I have tried logic similar to the following in a number of places/ways:
=IIF(Fields!IsNRB.Value = False, Fields!CustProgram.Value, NOTHING)
The Grouping hierarchy of the report looks like this:
ProgramGroup
ClientGroup
Job/SubJobGroup
Detail is here
I have tried setting evaluative expressions similar to the one above on TablixVisibility, GroupVisibility, RowVisibility, and in the field expression itself. The behavior seems consistent in that the first row for that Program, Client, or Job sets the value of IsNRB for the entire report.

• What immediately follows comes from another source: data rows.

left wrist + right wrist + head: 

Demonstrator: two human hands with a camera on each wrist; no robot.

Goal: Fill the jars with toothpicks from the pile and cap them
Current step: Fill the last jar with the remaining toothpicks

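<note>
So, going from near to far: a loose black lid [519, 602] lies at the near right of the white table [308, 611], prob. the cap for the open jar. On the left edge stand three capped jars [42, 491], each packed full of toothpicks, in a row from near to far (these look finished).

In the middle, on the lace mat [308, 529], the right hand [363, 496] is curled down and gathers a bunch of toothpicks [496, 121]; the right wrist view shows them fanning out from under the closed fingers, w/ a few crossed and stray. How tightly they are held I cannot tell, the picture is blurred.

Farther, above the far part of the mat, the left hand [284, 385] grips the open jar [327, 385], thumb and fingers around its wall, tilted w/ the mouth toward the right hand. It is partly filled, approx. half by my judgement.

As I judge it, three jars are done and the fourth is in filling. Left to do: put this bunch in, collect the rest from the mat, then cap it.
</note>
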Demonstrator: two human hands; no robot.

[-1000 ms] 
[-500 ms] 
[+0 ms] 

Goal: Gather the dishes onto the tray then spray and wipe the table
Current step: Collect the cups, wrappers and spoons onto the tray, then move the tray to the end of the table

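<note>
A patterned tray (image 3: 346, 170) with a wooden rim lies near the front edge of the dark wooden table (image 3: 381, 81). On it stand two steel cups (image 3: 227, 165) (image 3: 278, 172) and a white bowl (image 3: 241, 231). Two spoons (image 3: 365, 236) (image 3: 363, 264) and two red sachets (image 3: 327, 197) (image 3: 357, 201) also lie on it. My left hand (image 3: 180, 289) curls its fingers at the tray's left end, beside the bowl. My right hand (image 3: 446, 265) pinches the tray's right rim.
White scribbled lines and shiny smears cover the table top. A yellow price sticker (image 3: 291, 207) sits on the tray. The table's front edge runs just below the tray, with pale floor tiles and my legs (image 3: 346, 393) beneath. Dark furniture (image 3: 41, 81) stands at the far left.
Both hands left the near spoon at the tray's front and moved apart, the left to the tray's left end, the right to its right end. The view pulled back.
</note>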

As a concrete example, the first Program, "Cascadia" has three rows where IsNRB = 1/True and two where IsNRB = 0/False, and the latter two rows of data are always misapplied because the value of 1/True is overriding the 0/False valued rows.
What is the proper approach to take that will allow the first Tablix to accept and display rows of data where IsNRB = 0 and the second Tablix to show those with a value of 1? Do I need to abandon the IsNRB bit datatype and just have a distinct dataset for each Tablix? That seems like a klunky way to approach the report.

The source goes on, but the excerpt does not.